In the Observer, columnist Nick Cohen argued, "The terms Ireland's new rulers in the EU have imposed on their subjects are inexcusable. It is hard to tell which is worse: the stringency of the EU's demands or the immorality that lies behind its choice of targets."

In the WSJ, columnist Irwin Stelzer argues, "Markets also know another thing. Sitting atop this volcano is a bureaucracy that is fractured, indecisive, incoherent and without sufficient resources to contain what it likes to call "the contagion." Eurozone bureaucrats alternately proclaim an existential threat to their common currency, and attempt to reassure the markets by promising that no nation is too big to bail."

On her BBC blog, economics editor Stephanie Flanders argues, "you wonder whether the periphery would get the depreciation they would need if only Germany left...imagine, as I suggested previously, that the other major surplus countries (Austria, the Netherlands and Finland) all joined Germany in this implausible departure scenario: then the average current account deficit outside this new DM bloc would rise to 3.4% of GDP. In Graham Turner's [of consultancy GFC Economics] view, these remaining countries could enjoy lower borrowing rates, 'if investors thought that a weaker exchange rate gave them a better chance of growing again'".

An answer to a Parliamentary Question tabled by David Nuttall MP has revealed that the decision Tony Blair made to give away part of the UK's rebate from the EU budget, will cost Britain £2bn from 2011, when Blair's deal applies in full.

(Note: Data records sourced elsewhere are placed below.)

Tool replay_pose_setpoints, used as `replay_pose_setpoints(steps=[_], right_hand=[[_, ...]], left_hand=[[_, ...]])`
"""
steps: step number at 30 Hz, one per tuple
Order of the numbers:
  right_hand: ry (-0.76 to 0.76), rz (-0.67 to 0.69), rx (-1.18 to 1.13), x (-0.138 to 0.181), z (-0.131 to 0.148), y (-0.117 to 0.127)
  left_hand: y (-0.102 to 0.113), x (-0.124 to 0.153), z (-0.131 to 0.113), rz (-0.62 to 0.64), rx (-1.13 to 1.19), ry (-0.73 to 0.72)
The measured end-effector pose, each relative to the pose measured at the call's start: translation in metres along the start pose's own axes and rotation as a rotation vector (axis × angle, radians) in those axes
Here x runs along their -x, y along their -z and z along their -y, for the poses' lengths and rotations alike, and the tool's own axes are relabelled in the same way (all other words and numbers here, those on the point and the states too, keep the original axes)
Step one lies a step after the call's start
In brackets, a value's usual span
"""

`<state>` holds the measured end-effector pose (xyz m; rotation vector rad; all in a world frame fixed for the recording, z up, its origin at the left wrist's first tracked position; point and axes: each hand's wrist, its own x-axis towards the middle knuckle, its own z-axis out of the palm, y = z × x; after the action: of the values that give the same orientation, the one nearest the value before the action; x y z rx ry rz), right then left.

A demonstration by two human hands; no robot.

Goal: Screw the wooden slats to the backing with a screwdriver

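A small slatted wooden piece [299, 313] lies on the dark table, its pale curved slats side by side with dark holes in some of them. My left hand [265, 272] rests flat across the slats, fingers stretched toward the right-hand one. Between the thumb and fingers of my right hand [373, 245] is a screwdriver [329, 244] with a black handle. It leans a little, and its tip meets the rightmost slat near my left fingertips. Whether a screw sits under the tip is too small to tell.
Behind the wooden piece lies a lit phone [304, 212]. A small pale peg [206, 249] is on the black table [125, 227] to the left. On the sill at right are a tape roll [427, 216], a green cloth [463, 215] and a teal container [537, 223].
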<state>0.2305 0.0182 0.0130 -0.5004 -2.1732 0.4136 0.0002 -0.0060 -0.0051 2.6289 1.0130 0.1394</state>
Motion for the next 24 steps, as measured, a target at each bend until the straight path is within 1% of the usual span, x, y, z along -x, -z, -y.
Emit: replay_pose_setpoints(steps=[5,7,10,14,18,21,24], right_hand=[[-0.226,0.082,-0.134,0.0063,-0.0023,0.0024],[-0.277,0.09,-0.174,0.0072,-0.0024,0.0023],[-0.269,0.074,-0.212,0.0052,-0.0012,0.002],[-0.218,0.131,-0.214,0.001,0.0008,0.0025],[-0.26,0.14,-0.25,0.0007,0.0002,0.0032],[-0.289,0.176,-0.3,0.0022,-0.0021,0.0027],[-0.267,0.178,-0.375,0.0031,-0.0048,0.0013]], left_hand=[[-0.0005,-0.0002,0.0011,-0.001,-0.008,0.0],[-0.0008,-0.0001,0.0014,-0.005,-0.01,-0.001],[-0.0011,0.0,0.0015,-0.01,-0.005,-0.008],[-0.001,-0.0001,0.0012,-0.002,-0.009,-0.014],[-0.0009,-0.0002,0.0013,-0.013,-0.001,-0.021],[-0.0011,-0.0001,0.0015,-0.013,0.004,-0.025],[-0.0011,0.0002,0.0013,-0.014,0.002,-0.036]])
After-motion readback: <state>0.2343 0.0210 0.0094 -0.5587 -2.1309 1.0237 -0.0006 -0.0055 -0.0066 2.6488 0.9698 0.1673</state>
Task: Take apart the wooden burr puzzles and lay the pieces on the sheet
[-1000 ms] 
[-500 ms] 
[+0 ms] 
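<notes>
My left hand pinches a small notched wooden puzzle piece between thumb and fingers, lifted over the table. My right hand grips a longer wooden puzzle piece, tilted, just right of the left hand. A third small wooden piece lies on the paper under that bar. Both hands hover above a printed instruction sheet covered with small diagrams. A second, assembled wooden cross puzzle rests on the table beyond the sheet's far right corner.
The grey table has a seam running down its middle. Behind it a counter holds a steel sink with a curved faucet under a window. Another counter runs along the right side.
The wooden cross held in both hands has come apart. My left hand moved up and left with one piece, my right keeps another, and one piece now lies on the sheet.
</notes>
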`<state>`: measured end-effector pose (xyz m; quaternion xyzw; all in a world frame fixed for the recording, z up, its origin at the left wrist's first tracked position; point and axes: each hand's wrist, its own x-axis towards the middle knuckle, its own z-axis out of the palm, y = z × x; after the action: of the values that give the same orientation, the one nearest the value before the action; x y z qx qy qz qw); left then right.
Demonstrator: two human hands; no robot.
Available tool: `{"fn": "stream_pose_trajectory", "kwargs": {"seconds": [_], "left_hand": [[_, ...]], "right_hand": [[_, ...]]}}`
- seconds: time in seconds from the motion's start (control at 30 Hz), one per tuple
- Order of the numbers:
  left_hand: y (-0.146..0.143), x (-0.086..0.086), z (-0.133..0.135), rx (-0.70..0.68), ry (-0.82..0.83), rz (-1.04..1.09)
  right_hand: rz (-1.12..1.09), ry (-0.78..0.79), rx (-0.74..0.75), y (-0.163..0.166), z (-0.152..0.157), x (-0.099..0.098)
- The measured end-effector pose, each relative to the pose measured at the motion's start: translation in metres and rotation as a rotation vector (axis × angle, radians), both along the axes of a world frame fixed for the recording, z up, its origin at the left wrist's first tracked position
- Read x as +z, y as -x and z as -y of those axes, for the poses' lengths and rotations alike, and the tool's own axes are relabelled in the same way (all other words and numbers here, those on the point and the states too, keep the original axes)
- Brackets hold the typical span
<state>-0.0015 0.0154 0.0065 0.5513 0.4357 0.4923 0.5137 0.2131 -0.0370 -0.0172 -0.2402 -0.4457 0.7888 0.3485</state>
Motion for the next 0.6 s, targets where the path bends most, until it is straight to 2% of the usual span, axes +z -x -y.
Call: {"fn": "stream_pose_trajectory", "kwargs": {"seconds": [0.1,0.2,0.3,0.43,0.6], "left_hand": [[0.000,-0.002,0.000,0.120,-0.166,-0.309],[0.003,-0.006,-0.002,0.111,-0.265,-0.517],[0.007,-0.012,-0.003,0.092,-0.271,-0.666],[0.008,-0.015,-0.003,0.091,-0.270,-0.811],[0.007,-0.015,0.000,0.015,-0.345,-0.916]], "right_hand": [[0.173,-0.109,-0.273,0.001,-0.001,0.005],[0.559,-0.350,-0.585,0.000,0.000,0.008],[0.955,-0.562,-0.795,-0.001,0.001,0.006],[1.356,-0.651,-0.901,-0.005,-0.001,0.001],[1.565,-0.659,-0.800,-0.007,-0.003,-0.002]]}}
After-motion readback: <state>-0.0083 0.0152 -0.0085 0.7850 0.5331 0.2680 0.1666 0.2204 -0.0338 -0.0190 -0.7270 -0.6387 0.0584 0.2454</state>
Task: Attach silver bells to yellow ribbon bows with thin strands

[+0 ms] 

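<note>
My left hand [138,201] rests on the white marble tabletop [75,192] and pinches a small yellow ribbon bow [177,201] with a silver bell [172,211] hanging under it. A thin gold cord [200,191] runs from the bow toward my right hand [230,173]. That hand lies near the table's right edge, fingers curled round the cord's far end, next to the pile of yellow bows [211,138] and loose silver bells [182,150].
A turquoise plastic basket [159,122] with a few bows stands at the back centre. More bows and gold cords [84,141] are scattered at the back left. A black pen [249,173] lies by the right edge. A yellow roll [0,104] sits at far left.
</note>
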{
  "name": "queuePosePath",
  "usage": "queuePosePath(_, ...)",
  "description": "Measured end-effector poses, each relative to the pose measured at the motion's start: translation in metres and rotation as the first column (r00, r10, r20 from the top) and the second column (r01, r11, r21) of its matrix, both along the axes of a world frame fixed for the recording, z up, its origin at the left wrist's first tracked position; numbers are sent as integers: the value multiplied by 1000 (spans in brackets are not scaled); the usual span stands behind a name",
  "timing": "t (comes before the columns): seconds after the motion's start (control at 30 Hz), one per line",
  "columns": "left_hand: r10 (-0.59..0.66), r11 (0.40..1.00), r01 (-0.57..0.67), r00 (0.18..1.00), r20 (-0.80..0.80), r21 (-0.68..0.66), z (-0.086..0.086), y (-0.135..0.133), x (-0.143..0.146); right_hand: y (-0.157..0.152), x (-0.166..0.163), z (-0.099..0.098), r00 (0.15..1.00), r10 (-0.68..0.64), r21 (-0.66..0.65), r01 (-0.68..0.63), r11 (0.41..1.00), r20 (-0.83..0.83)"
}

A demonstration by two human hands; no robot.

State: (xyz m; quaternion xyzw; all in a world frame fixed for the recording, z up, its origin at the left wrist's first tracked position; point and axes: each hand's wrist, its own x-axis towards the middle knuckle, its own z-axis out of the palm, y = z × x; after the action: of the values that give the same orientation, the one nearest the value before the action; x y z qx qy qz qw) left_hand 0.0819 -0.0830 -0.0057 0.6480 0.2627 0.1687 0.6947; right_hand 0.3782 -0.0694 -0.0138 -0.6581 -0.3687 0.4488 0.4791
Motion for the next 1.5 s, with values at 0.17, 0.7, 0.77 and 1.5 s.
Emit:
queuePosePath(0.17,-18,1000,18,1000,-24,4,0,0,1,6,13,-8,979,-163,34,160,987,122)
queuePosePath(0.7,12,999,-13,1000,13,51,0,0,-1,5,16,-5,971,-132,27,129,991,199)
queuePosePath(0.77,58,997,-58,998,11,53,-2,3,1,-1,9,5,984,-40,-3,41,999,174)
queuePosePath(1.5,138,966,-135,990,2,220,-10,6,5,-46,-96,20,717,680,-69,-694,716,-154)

The FT reports that UK based European Parliament and Commission staff will today move into the new 'Europe House' offices which £26m to purchase and £4m to refurbish. On Conservative Home, co-editor Jonathan Isaby argues that UK Foreign Secretary William Hague should not attend the opening ceremony.

Wikileaks: EU Climate Action Commissioner asked US if "creative accounting" would be needed to plug promised climate change fund
Cables released by Wikileaks reveal that European Council President Herman Van Rompuy said the Copenhagen climate change talks had been "an incredible disaster", and he expected those in Mexico would also be a disaster, reports the Guardian. A separate cable reported in the EUobserver claims that EU Climate Action Commissioner Connie Hedegaard asked the US' Deputy Special Envoy for Climate Change if the US would need to do any "creative accounting" to fulfil its promised contribution to the $30 billion climate change fund for poorer countries.

Meanwhile, in a meeting with a US Ambassador, Van Rompuy said it would be a "mistake" for the US to opt out of an EU-US summit. The Ambassador replied that while the White House "understands the important symbolism of the summit" US President Barack Obama was more focused on results, reports the Guardian.

El Pais reports that Spain's CAP subsidies increased by 3% since last year. It is the second biggest receptor after France.

UK Employment Relations Minister, Edward Davey, will meet other European ministers today to discuss the European Parliament's proposals to extend maternity leave to 20 weeks on full pay and two weeks on full pay for paternity leave, reports the Telegraph. If approved, the proposal is expected to cost the UK £2bn.

Hungary and Bulgaria have nationalised their pre-funded pension schemes and excluded the cost of the reform from their public debt figures, opening a row with the European Commission.

German consumer groups have called for energy saving light bulbs to be removed from the market - despite the Commission having banned other types of light bulbs. The consumer groups called the energy saving light bulbs "toxic waste". "It can't be that a safe product is being banned while replaced by an unsafe one," they said.